Exercise requirements —
Within the material below, locate the line with "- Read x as" and the line with "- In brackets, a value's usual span", then return those two lines and all lines between them, exactly as written.
——————————
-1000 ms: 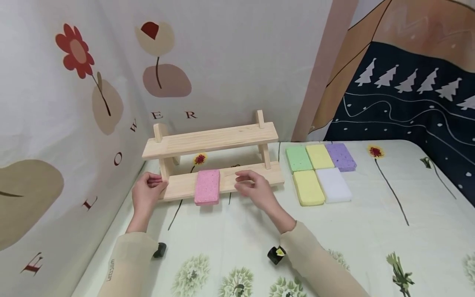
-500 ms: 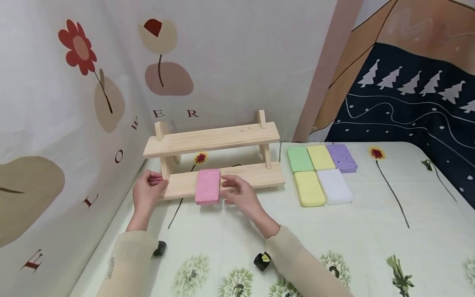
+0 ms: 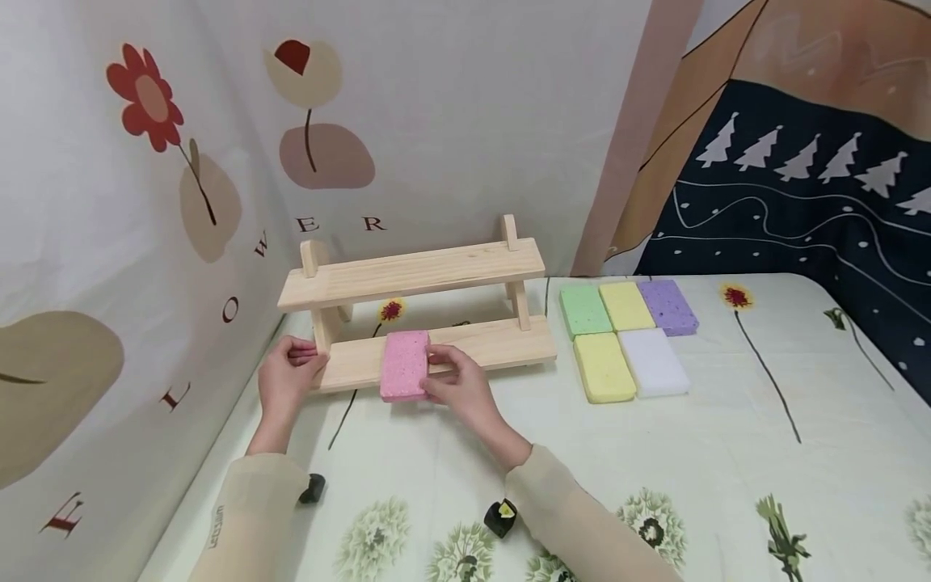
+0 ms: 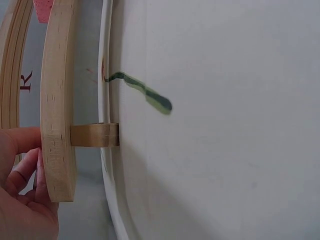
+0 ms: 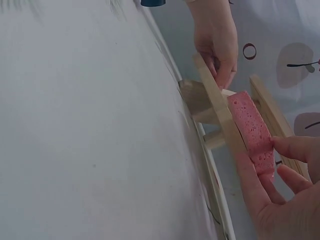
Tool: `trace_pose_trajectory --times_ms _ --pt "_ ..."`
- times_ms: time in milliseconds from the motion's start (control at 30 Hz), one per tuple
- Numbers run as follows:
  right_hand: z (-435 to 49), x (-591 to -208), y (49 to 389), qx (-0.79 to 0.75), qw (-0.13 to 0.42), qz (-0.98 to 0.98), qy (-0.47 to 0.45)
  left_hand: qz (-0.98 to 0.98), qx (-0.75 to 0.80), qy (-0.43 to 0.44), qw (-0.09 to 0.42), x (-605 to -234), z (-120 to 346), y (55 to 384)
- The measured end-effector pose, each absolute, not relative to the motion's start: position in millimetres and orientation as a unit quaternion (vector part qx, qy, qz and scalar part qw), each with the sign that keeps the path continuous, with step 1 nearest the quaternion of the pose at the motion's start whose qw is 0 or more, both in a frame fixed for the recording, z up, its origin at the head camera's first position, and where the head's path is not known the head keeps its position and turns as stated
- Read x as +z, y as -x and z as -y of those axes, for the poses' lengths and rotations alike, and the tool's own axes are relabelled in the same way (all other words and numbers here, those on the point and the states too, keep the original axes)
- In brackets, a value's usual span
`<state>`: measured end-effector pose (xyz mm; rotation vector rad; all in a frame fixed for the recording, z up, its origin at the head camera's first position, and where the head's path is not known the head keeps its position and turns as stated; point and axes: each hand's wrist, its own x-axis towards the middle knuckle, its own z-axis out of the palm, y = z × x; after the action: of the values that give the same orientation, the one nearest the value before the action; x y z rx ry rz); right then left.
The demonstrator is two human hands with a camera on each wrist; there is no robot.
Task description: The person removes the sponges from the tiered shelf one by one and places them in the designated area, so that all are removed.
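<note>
A two-tier wooden shelf (image 3: 414, 275) stands against the back wall. My left hand (image 3: 287, 380) holds the left end of its lower board, thumb and fingers at the corner; the left wrist view shows the fingers against the board's end (image 4: 59, 170). On the lower board lies a pink sponge (image 3: 404, 366), its near end jutting past the front edge. My right hand (image 3: 461, 388) pinches the sponge's right side between thumb and fingers. In the right wrist view, the porous side of the sponge (image 5: 250, 125) shows between these fingers and the board.
Right of the shelf, several sponges lie side by side on the flower-print cloth: green (image 3: 586, 310), two yellow ones (image 3: 604, 369), purple (image 3: 667, 308) and white (image 3: 655, 362). Printed cloth walls rise close behind and to the left.
My right hand has moved left from above the lower board to the pink sponge and taken hold of its right side. My left hand stays on the shelf's end.
</note>
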<state>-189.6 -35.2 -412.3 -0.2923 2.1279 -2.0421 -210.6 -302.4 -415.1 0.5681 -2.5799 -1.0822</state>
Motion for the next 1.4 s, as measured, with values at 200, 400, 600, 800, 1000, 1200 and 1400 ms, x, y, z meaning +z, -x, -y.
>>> trace_pose_trajectory --times_ms 200,400,600,800,1000,1200,1400 --pt "36.7 -414.5 189.1 -0.694 0.094 -0.708 0.091 0.895 -0.374 -0.195 0.143 -415.6 303.0 211.0" --pt "38.2 -430.4 195.5 -0.697 0.090 -0.707 0.087 0.894 -0.377 -0.195 0.141 -416.1 303.3 211.8" --pt "36.3 -430.4 195.4 -0.690 0.089 -0.714 0.079 0.893 -0.379 -0.196 0.142 -416.7 304.0 211.7" --pt "31.9 -429.2 195.0 -0.680 0.087 -0.724 0.071 0.892 -0.381 -0.195 0.145 -417.2 304.0 211.7" --pt "24.3 -428.8 193.9 -0.677 0.078 -0.729 0.071 0.892 -0.381 -0.198 0.143 -417.9 304.3 212.4" --pt "15.8 -428.7 192.6 -0.671 0.072 -0.735 0.066 0.893 -0.378 -0.201 0.136 -418.6 306.2 214.1" --pt "3.5 -427.4 191.2 -0.676 0.068 -0.730 0.068 0.894 -0.376 -0.197 0.143 -417.0 303.3 212.6"
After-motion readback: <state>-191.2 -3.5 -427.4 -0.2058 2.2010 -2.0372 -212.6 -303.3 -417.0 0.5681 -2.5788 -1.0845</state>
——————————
Answer to the exercise —
- Read x as +z, y as -x and z as -y of those axes, for the poses' lengths and rotations alike, and the tool's own axes are relabelled in the same way (all other words and numbers here, those on the point and the states too, keep the original axes)
- In brackets, a value's usual span

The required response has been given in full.